I say this not to lecture, but to invite. It would be a mistake, an understandable one perhaps but a costly one, to adopt a view that the park has always been what it is today, or that its current condition is simply the natural order of things requiring no active effort to sustain. It is not. The park's beauty and safety are outcomes that depend, continuously and actively, on the engagement, generosity, and stewardship of those who enjoy it. The Foundation therefore respectfully encourages all park users, residents, and community members to resist the temptation to take what we have built for granted, and to actively support the activities, events, and partnerships that keep the park what it has become.
Every event held in the park, every business that partners with the Foundation, every donation made, and every volunteer who gives their time is a vote in favour of the park remaining what it has become. We ask each of you to support the park's sustainability actively and generously, attend our events, make use of the commercial amenities that fund park operations, consider a donation, encourage others to do the same, and hold one another to the standard of stewardship that this space deserves.

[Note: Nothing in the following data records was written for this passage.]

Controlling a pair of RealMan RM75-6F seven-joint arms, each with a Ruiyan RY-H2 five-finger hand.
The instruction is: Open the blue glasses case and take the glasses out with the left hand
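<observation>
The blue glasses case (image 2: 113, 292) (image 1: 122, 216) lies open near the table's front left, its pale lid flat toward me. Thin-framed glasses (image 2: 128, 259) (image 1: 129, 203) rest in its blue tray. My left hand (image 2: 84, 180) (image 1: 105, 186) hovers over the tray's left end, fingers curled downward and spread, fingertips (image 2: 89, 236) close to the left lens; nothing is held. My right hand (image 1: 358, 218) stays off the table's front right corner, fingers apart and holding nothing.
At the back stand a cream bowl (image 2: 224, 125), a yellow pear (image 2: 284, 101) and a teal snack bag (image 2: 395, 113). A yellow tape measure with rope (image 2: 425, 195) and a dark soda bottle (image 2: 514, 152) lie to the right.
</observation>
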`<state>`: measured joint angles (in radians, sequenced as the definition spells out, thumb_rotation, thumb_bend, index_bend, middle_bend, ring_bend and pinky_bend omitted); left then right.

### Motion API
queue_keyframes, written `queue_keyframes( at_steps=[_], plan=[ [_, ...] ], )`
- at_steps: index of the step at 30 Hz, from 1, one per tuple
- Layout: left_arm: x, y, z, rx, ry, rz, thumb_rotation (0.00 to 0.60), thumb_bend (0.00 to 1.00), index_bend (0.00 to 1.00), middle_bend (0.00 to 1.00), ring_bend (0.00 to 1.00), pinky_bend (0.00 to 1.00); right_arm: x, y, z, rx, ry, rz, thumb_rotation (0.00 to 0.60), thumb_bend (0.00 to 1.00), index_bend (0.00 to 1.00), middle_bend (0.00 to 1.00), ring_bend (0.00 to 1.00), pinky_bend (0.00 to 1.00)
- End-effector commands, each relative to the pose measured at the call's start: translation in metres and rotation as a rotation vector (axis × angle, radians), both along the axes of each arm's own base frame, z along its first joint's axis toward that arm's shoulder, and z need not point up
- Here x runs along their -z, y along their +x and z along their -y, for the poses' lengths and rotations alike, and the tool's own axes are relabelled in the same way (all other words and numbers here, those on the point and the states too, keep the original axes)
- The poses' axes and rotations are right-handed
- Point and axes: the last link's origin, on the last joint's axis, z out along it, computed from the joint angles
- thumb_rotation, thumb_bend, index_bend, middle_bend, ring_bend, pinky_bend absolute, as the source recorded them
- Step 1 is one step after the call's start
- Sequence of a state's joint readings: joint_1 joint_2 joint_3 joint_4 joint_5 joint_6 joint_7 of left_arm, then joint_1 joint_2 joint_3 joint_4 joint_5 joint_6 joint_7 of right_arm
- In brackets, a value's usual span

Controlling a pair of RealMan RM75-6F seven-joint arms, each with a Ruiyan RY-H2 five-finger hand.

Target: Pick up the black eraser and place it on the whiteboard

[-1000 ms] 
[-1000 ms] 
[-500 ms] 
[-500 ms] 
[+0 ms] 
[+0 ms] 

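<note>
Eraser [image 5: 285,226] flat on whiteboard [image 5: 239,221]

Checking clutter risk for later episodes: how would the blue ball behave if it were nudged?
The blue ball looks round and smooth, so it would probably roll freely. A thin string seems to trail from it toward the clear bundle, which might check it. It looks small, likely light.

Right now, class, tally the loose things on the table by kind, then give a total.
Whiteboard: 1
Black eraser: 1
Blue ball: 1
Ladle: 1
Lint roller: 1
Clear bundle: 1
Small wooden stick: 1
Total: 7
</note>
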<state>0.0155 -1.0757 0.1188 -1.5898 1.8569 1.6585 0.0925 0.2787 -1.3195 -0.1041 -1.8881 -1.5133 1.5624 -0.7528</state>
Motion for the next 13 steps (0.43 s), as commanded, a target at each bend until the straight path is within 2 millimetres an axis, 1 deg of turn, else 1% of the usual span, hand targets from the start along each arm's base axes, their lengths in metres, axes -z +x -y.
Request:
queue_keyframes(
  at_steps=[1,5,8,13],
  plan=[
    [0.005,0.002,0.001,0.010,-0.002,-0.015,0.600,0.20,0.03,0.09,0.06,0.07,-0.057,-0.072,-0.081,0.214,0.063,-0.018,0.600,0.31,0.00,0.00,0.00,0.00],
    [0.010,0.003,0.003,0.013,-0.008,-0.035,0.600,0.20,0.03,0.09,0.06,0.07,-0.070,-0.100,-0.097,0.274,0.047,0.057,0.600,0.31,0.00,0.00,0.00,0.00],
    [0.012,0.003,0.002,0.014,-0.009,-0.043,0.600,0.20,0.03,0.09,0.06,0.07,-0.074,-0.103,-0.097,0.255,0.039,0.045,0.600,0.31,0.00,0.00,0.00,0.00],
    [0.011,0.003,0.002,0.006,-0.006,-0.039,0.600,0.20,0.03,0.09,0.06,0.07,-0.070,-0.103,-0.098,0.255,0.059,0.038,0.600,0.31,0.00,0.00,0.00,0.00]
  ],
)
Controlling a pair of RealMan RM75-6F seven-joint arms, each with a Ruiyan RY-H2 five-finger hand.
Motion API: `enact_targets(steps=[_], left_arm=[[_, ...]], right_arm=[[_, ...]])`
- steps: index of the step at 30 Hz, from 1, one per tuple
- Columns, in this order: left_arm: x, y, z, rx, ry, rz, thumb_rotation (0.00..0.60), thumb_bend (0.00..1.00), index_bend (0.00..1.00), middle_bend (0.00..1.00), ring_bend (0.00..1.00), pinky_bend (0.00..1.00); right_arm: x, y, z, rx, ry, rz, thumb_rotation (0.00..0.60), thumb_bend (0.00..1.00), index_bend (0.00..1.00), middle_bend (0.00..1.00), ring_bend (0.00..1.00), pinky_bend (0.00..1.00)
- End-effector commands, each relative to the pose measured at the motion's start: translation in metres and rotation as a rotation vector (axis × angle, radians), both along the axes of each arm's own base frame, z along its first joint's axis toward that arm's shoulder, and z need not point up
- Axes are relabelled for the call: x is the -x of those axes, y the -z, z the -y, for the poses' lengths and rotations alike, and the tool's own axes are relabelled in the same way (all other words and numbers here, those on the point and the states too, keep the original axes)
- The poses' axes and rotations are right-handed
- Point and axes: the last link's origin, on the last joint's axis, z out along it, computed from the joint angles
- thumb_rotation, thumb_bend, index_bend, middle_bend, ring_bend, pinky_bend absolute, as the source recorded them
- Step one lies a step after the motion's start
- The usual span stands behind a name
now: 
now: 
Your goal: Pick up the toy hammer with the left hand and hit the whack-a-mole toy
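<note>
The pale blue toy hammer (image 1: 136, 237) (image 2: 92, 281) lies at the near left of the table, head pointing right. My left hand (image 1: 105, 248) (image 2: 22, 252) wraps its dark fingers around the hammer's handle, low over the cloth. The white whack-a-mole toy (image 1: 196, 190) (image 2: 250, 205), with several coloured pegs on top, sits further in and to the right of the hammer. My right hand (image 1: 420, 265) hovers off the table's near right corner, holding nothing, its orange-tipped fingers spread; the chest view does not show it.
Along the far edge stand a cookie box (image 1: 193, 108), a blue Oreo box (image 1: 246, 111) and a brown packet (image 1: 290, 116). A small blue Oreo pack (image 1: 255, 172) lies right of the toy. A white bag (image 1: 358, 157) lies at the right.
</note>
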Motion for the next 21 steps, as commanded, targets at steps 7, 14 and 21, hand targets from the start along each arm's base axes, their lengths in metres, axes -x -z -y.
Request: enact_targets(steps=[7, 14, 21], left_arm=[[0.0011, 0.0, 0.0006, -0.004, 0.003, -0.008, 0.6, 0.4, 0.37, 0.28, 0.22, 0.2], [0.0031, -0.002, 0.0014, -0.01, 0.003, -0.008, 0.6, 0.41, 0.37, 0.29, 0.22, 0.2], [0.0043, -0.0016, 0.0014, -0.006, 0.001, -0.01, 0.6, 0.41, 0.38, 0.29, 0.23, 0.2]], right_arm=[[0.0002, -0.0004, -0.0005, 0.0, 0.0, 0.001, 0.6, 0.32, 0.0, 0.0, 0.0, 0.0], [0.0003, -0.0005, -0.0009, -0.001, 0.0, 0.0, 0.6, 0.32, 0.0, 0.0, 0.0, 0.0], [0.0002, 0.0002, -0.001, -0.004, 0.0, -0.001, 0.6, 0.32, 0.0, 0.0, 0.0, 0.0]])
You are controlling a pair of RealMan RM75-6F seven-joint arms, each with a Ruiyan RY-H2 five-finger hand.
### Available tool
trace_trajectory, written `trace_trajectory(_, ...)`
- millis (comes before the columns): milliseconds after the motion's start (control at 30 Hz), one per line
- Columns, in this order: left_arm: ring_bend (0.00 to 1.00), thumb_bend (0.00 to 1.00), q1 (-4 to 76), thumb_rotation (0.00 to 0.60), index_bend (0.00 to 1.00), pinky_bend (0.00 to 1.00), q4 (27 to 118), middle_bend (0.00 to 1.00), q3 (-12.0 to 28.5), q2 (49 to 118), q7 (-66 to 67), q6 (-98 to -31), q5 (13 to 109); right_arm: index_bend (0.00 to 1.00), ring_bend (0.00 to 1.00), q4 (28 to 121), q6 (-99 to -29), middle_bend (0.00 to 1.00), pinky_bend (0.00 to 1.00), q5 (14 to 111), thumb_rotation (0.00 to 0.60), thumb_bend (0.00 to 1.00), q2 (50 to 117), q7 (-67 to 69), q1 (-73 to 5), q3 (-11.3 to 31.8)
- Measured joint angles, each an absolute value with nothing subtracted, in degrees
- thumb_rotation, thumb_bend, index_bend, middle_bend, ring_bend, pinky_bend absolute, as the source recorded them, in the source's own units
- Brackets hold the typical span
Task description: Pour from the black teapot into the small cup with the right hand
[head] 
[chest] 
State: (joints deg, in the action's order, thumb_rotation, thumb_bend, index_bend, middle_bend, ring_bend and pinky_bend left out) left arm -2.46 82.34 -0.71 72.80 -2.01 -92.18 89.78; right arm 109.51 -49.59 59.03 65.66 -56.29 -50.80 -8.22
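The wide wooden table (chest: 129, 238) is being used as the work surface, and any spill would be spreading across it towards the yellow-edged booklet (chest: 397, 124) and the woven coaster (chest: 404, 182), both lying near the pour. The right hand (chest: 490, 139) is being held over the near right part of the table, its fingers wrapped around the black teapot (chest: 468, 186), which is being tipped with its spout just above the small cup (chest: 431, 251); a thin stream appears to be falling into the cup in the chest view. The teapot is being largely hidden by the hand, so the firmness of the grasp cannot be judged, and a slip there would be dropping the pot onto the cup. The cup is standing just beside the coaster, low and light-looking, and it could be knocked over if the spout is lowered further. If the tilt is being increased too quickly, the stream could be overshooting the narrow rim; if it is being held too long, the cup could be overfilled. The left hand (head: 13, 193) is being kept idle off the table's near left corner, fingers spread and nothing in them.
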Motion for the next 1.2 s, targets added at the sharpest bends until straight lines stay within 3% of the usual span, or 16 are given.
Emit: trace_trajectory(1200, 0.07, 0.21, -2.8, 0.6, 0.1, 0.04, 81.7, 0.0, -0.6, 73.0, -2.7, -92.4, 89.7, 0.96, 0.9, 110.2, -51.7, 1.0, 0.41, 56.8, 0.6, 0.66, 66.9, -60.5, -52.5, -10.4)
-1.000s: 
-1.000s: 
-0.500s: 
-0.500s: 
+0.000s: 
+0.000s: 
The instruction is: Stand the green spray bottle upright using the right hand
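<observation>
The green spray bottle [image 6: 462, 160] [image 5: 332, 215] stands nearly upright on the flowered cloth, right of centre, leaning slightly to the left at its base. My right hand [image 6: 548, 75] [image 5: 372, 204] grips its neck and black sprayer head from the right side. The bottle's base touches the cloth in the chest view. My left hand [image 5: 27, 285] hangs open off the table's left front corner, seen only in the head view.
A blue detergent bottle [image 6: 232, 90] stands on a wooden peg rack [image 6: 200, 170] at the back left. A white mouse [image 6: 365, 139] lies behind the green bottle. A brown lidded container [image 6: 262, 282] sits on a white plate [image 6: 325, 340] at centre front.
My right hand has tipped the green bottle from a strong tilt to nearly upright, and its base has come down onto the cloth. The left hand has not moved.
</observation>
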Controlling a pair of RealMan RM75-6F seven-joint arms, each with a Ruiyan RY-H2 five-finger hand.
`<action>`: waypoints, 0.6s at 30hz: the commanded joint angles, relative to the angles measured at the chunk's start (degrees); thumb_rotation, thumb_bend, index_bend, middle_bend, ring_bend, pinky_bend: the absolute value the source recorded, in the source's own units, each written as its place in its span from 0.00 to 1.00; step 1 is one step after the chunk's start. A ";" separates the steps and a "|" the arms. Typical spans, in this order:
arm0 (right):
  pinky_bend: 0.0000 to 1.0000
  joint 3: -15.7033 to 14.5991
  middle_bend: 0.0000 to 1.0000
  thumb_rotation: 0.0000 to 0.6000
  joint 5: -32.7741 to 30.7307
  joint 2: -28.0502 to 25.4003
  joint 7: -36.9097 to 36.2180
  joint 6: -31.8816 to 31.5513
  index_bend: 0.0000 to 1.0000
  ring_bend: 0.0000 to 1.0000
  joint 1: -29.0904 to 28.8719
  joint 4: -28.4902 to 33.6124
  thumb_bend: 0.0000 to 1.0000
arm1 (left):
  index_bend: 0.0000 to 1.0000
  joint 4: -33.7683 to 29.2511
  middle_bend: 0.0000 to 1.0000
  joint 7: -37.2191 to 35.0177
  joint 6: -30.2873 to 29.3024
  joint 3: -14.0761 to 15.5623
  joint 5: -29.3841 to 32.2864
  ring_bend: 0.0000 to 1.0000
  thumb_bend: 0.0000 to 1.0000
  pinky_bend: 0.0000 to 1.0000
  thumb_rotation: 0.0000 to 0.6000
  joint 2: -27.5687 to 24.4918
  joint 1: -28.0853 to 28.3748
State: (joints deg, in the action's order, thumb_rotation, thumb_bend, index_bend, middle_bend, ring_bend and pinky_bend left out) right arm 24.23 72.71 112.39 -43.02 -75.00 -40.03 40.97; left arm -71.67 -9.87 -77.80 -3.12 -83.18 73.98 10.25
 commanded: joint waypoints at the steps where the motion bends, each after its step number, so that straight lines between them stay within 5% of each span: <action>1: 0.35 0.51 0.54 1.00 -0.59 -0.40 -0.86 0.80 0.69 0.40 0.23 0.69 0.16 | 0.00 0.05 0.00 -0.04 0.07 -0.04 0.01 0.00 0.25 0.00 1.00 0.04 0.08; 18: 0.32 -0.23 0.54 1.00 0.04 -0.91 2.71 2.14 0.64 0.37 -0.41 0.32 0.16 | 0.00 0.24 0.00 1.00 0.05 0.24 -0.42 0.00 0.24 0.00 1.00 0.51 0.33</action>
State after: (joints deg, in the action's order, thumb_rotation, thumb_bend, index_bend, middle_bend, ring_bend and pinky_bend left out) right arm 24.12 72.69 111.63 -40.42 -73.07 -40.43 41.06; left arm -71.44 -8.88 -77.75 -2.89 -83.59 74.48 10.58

The Foundation has come too far, and this community has sacrificed too much, for the park to slip back to what it was in 2018 and 2019. That must never happen. And it will not, as long as we remain as committed to protecting this space as we were to reclaiming it.
“The park's beauty and safety are not permanent states. They are outcomes that depend, continuously and actively, on the engagement and stewardship of those who enjoy it.”
— Sunil Geness, Founding Chairperson
An Invitation to Walk With Us
This story is not finished. The rehabilitation of James and Ethel Gray Park is an ongoing endeavour, as dynamic, as living, and as demanding as the park itself. The challenges of sustaining a 36-hectare urban greenspace in a city as complex and as vibrant as Johannesburg never fully abate. The Foundation remains vigilant, active, and committed.
The James and Ethel Gray Park belongs to all of us, to every resident who runs its paths at dawn, to every child who plays on its lawns, to every family that finds within its boundaries a few hours of peace in a busy and demanding city. Its continued excellence depends on the community's continued generosity, engagement, and pride that made its rebirth possible.
I invite you to walk with us, literally and figuratively, as we continue to build something worthy of this remarkable place and of the legacy of James and Ethel Gray themselves. I am guided, as I always have been, by the principle of seva, selfless service to mankind. The park was always a higher calling. It remains one.